Would you filter the listing below so that only lines with the word "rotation" remain?
--- SUPPLIED RECORDS ---
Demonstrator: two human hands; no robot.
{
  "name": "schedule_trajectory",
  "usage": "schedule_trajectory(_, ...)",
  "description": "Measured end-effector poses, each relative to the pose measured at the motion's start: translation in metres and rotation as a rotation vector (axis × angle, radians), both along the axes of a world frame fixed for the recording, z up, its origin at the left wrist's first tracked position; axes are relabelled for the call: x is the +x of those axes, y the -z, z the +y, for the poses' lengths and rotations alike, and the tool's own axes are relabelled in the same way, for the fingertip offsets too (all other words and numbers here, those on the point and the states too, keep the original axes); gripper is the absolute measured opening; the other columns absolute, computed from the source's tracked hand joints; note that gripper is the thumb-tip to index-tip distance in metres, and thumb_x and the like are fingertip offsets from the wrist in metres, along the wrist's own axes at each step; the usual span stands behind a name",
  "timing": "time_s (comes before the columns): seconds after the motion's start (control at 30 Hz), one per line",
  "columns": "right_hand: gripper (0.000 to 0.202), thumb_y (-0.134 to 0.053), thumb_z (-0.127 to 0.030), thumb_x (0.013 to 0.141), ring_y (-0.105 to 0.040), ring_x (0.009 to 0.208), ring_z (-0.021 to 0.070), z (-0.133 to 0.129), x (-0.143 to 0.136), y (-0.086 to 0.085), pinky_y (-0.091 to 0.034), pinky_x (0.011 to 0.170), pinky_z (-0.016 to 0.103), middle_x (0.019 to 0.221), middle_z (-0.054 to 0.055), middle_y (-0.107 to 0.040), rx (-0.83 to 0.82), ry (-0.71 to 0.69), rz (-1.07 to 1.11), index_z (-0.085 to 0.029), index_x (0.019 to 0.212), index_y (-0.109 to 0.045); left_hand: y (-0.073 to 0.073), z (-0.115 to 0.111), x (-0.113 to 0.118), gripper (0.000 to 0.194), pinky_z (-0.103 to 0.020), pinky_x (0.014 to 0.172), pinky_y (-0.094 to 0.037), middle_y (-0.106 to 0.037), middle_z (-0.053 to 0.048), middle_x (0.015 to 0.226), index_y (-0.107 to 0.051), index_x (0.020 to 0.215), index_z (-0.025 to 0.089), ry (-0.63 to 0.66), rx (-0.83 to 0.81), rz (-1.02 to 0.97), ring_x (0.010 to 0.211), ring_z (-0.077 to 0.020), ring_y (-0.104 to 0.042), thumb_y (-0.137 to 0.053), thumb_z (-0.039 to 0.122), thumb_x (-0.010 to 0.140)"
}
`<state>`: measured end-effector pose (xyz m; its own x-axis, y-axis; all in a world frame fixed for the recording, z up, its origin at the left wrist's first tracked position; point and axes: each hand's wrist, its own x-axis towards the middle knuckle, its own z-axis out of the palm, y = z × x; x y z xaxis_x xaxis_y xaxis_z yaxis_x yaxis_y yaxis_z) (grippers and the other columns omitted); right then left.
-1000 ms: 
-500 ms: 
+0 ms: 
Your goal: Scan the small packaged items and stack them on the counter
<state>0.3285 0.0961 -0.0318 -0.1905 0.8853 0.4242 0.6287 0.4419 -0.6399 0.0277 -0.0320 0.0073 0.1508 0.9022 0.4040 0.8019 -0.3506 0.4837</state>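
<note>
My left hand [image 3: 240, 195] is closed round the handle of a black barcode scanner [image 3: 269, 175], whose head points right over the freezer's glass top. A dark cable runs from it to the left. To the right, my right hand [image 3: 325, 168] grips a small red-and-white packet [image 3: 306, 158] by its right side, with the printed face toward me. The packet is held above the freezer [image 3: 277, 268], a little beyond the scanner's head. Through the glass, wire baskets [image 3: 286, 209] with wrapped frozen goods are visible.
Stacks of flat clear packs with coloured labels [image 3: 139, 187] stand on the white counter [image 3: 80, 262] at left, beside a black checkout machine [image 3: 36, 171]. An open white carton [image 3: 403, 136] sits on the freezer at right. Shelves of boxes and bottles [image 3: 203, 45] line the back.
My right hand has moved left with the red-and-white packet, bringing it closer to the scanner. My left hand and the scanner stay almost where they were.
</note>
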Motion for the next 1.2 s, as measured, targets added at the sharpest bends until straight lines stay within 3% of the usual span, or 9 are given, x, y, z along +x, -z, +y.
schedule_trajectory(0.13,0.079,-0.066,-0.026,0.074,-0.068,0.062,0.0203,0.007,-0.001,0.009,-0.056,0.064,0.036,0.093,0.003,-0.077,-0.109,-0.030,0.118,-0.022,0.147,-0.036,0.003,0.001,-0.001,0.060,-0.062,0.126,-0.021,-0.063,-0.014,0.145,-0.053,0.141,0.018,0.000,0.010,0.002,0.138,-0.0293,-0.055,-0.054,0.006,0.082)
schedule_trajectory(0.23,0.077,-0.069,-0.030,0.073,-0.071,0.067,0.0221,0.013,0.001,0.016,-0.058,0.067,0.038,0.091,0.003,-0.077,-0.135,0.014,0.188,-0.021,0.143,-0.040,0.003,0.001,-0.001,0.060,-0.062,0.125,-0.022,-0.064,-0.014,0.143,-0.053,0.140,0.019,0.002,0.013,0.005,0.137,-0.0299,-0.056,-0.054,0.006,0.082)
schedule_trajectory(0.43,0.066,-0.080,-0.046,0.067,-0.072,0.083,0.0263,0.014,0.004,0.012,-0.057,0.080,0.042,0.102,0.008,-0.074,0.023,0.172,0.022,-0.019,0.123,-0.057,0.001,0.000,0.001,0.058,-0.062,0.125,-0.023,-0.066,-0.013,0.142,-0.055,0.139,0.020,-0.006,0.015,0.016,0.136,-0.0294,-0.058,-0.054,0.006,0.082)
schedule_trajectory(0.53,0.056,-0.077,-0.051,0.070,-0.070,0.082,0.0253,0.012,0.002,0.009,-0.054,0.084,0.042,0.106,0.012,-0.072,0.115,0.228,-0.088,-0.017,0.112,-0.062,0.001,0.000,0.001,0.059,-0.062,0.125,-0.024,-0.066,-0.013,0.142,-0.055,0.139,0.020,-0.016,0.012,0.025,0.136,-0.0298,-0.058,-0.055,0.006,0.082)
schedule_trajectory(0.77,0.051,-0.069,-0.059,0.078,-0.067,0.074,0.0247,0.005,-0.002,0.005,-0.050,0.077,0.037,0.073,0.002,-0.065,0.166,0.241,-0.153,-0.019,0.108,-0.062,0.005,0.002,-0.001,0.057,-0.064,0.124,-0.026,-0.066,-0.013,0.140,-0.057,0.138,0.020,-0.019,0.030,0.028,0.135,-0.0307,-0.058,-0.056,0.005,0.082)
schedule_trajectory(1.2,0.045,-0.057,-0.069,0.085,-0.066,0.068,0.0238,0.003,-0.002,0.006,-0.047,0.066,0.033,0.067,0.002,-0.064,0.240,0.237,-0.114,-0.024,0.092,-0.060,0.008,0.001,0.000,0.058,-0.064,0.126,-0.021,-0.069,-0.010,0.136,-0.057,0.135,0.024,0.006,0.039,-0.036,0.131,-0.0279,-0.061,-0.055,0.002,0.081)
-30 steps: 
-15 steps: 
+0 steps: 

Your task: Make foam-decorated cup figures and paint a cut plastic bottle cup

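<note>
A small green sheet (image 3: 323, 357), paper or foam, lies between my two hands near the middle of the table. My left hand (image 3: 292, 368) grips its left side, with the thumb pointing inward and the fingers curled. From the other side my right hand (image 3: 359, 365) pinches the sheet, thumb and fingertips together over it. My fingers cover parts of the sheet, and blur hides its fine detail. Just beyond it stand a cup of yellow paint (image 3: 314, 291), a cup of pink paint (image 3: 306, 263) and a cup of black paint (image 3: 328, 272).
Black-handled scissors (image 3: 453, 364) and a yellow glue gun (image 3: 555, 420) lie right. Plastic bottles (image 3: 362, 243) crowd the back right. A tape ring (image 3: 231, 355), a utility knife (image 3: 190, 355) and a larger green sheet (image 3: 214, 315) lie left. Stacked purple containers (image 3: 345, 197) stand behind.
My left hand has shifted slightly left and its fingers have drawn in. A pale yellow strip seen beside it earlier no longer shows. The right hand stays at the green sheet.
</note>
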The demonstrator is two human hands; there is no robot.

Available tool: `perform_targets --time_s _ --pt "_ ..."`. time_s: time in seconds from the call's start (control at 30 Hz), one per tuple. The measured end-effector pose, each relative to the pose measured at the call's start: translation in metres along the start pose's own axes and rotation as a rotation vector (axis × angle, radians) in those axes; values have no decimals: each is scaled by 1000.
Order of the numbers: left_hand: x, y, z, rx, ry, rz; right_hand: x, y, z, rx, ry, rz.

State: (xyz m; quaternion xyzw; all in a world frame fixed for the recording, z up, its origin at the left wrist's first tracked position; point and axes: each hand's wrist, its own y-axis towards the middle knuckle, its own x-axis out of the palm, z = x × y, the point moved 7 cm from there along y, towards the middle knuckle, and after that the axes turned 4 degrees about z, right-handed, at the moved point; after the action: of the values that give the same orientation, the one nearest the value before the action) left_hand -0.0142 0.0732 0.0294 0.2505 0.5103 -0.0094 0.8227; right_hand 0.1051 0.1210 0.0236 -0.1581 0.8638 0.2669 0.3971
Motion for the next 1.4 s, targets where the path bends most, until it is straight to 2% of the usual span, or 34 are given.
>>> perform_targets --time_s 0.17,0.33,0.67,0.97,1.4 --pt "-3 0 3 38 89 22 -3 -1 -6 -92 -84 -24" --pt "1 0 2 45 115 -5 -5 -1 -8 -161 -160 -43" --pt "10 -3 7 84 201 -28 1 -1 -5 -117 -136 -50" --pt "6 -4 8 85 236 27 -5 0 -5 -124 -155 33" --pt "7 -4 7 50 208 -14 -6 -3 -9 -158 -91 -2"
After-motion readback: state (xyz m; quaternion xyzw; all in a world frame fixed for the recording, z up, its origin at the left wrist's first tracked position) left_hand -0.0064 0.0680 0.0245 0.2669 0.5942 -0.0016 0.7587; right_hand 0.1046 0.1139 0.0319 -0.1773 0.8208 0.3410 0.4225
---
OUTPUT OF THE TASK:
  "description": "Measured end-effector poses, each relative to the pose measured at the motion's start: translation in metres and rotation as a rotation vector (axis × angle, radians), both along the axes of a world frame fixed for the recording, z up, its origin at the left wrist's first tracked position; axes are relabelled for the call: x is the +x of those axes, y the -z, z the +y, for the poses' lengths and rotations alike, and the tool's own axes are relabelled in the same way, for the fingertip offsets too (all other words and numbers here, those on the point and the states too, keep the original axes); gripper is the absolute measured opening; the other columns absolute, computed from the source's tracked hand joints; note that gripper is the thumb-tip to index-tip distance in metres, and thumb_x and the like are fingertip offsets from the wrist in metres, along the wrist's own axes at each step; the usual span stands behind a name",
Available tool: `perform_targets --time_s _ --pt "_ ..."`. time_s: time in seconds from the call's start (control at 30 Hz), one per tuple. The measured end-effector pose, each relative to the pose measured at the call's start: translation in metres along the start pose's own axes and rotation as a rotation vector (axis × angle, radians) in those axes; values have no decimals: each is scaled by 1000.

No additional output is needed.